- _Exercise requirements_
For the data below, restate word for word only the lines from the line containing "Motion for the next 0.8" through the line containing "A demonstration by", both ends included.
_ _ _ _ _ _ _
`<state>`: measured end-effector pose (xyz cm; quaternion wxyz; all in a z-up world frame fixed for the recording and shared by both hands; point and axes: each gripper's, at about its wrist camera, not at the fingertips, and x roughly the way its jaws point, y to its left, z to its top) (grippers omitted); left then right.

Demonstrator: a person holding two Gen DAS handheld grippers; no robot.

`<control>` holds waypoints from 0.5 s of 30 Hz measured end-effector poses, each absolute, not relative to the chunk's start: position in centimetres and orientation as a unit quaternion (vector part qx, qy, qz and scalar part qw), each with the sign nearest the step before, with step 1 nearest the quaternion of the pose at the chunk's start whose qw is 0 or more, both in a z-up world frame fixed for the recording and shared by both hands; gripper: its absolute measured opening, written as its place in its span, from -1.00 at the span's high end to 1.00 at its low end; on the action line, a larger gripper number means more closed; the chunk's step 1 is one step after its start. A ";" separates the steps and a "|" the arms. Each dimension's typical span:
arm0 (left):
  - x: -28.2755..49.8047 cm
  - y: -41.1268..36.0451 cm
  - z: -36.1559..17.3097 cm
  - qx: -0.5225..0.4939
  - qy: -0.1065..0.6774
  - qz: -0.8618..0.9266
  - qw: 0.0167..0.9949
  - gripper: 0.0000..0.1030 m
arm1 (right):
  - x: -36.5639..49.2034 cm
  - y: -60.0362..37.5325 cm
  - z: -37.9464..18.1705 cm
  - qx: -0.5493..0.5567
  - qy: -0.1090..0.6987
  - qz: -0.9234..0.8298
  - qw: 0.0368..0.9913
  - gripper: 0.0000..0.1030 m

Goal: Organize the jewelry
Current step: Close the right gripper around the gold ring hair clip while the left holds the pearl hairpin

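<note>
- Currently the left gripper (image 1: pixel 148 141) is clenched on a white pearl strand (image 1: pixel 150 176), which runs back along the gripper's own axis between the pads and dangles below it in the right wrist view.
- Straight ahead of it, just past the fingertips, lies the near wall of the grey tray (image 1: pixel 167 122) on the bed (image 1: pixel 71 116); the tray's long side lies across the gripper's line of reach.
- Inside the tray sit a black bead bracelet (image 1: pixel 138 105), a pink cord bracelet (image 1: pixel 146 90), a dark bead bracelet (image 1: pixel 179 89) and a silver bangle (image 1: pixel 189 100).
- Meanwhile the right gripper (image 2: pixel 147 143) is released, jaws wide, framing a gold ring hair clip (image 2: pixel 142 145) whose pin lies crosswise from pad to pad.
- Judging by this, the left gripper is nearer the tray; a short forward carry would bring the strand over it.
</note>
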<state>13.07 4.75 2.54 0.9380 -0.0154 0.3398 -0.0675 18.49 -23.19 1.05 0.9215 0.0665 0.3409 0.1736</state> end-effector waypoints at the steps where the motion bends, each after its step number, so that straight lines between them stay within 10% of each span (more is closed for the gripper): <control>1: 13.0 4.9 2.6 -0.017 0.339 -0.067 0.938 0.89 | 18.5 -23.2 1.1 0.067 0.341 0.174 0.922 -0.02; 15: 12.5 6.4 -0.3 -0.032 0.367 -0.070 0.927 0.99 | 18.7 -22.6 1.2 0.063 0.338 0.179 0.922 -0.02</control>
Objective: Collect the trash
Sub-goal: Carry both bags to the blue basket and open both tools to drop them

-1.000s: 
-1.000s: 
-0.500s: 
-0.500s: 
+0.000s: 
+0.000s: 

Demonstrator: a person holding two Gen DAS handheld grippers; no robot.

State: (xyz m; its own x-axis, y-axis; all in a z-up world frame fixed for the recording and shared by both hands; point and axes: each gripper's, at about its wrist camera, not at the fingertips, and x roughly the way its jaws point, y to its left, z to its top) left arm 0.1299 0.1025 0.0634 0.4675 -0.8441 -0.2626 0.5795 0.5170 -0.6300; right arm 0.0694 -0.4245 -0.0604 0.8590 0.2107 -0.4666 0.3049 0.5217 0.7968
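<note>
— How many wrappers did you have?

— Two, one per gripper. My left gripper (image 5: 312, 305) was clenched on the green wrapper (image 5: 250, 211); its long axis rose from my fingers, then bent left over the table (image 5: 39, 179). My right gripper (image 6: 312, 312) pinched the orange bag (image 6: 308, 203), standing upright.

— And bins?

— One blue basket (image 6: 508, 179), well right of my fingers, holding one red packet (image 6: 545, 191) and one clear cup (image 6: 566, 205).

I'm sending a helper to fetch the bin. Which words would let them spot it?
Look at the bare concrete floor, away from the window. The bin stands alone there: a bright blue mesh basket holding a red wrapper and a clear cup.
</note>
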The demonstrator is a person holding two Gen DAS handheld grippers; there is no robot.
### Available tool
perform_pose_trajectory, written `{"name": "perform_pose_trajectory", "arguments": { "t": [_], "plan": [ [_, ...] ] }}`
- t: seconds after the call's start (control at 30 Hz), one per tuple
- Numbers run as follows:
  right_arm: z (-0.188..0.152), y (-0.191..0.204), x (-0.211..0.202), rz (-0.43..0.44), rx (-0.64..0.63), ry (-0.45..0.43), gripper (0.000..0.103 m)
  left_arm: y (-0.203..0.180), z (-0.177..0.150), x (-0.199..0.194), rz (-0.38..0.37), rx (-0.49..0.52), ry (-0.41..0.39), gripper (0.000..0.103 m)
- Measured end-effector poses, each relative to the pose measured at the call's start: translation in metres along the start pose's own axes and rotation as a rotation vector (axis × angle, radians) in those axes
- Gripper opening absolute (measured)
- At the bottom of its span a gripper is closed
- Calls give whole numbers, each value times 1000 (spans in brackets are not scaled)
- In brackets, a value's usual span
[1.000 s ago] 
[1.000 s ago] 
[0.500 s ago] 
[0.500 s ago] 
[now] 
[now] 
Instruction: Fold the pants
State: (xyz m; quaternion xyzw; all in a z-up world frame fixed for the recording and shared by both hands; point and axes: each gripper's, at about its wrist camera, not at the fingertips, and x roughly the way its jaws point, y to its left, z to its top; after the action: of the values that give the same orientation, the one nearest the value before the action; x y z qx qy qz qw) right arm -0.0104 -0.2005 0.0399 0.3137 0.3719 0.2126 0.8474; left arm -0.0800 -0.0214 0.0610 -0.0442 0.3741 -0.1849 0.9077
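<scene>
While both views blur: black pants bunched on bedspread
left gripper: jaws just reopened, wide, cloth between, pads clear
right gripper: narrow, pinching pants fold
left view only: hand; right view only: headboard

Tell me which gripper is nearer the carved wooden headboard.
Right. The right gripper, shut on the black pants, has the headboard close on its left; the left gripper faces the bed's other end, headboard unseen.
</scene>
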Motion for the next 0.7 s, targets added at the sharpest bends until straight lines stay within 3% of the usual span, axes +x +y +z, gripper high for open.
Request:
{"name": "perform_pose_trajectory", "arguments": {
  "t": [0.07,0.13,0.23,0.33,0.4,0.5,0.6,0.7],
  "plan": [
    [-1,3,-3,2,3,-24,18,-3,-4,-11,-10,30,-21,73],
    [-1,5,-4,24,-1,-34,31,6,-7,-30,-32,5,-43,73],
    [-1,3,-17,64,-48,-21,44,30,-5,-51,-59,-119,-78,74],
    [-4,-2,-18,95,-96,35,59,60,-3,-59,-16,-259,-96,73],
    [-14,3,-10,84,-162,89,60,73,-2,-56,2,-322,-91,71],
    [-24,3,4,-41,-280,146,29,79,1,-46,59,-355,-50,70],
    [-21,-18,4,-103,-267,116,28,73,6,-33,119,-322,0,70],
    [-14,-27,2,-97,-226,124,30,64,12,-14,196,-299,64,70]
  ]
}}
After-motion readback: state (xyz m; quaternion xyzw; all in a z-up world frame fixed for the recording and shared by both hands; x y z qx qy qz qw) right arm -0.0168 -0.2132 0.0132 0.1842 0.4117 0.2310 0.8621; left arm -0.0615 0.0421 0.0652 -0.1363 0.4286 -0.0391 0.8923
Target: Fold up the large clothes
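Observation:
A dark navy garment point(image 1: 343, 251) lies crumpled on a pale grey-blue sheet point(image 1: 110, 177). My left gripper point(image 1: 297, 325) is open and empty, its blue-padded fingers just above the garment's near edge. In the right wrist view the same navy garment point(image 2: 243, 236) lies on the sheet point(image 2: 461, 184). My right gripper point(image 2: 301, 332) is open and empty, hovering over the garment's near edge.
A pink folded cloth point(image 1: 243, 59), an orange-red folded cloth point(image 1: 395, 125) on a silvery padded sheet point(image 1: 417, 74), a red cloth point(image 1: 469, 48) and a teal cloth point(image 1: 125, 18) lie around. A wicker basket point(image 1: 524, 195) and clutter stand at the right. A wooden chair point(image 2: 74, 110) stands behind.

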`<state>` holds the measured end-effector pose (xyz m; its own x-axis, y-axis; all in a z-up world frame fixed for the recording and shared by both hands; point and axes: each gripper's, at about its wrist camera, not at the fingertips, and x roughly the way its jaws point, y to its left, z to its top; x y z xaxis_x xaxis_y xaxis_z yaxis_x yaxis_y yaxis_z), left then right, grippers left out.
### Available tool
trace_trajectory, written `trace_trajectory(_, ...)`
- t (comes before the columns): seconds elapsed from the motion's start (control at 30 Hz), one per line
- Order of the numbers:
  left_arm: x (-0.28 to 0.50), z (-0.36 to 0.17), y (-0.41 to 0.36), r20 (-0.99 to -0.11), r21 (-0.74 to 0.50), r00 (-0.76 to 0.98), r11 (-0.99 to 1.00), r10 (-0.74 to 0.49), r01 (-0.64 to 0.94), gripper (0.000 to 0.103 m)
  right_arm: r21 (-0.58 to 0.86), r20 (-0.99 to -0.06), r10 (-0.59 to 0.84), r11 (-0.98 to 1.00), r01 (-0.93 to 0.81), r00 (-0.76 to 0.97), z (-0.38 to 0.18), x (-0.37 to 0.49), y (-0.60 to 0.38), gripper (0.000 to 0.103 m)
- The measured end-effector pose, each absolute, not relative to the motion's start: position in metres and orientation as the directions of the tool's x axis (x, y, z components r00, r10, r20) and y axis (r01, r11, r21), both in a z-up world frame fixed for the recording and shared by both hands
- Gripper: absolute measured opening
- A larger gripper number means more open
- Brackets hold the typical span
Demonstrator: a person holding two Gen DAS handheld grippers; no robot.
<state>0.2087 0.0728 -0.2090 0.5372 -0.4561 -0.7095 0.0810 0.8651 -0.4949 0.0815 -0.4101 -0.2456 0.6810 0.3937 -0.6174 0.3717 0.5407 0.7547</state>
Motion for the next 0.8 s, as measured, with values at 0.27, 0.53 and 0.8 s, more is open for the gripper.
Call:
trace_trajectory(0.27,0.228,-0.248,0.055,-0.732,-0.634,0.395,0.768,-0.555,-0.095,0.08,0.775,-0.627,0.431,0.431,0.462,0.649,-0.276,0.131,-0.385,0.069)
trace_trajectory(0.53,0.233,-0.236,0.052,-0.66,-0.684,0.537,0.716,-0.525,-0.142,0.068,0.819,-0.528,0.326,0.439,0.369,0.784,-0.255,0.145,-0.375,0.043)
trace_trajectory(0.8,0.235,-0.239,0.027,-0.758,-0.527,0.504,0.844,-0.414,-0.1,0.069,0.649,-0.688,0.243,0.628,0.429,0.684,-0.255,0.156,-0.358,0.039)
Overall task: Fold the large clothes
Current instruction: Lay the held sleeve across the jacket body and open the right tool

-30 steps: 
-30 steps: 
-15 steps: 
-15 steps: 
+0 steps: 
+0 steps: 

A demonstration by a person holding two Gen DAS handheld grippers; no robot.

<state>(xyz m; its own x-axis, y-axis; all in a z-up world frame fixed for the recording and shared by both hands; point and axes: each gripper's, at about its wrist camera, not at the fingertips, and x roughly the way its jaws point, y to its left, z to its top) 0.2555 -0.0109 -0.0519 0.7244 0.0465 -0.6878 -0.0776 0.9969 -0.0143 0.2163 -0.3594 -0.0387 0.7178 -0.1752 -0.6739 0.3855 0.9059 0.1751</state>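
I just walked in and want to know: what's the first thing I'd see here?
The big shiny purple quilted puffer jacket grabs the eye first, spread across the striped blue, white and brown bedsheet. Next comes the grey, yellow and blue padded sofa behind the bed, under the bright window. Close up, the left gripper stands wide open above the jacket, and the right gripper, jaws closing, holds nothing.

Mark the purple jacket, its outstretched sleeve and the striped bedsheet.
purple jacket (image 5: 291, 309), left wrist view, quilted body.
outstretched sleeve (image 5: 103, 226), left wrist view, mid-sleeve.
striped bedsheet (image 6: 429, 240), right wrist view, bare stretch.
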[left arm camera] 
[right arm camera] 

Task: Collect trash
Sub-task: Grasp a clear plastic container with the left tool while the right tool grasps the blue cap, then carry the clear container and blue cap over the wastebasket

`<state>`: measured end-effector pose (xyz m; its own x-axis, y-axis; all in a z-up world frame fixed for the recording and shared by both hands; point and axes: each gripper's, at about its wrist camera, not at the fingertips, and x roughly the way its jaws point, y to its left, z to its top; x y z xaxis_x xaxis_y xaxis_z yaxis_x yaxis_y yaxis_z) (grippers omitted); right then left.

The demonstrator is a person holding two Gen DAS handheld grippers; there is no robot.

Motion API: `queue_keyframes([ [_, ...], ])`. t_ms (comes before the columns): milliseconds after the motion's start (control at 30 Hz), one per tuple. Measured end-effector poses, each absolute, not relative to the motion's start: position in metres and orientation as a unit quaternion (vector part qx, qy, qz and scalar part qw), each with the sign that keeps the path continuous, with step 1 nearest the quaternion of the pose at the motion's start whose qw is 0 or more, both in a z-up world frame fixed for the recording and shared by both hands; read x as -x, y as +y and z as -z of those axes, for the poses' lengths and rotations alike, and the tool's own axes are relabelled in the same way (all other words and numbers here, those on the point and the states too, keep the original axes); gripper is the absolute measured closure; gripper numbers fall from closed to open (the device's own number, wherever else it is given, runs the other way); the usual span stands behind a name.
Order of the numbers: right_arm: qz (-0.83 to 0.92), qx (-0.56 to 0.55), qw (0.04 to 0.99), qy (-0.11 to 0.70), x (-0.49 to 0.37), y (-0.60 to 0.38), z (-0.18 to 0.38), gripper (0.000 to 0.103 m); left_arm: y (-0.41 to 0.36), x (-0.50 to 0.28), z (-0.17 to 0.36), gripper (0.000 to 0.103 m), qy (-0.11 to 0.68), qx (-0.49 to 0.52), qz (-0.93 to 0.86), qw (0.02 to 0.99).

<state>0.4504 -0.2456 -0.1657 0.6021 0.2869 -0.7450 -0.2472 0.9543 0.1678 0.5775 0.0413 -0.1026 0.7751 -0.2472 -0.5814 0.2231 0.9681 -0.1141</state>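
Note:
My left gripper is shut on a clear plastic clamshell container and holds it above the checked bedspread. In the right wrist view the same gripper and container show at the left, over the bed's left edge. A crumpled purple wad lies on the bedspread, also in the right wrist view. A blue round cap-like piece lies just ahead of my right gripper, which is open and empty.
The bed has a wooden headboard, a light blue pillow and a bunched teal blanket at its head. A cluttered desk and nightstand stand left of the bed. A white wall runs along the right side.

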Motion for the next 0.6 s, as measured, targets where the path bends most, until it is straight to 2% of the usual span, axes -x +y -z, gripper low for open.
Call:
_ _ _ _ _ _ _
- _Task output_
Motion for the next 0.8 s, as measured, with values at 0.27, 0.53 and 0.8 s, more is open for the gripper.
Call:
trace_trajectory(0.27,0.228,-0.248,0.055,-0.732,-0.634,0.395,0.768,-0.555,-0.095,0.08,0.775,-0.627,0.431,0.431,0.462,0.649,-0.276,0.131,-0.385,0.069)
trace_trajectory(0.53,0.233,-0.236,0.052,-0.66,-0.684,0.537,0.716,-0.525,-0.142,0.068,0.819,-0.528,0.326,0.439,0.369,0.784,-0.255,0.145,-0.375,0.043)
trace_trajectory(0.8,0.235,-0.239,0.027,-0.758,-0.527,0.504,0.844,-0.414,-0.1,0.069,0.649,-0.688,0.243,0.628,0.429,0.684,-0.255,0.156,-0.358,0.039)
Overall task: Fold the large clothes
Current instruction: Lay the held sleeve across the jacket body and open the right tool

-30 steps: 
-30 steps: 
-15 steps: 
-15 steps: 
+0 steps: 
+0 steps: 

A demonstration by a person holding two Gen DAS handheld grippers; no robot.

Output is complete for this exercise.